_Problem to work on:_ Transcribe the records below exactly as written, from the opening line through the line that contains "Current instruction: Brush".

_Information shown:_
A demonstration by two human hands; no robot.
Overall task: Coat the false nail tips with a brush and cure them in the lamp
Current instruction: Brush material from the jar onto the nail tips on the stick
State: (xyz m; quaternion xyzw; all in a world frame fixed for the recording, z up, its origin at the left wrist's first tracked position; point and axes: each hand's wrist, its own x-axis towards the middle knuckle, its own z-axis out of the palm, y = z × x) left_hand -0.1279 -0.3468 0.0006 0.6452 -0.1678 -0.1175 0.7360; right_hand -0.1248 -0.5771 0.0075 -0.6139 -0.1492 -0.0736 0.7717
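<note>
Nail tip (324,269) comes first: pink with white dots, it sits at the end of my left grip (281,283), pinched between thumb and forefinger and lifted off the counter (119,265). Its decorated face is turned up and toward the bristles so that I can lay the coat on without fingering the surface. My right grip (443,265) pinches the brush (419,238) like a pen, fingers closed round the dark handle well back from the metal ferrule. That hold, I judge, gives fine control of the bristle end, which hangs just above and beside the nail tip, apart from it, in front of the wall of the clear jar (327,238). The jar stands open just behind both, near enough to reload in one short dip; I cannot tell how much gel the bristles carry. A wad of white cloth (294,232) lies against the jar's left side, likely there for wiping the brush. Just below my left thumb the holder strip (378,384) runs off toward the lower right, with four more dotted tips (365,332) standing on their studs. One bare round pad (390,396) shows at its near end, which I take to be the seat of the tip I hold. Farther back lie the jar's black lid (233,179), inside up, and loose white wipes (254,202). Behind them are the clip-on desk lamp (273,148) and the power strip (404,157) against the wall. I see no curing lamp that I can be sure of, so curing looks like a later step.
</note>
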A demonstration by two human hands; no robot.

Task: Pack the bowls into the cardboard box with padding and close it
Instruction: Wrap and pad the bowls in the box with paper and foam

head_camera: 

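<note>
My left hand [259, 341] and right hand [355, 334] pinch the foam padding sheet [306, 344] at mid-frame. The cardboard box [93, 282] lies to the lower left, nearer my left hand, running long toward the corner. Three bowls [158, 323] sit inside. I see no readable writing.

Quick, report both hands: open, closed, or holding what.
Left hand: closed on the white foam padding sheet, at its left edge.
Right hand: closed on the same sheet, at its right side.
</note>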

_Answer for the task:_
A demonstration by two human hands; no robot.
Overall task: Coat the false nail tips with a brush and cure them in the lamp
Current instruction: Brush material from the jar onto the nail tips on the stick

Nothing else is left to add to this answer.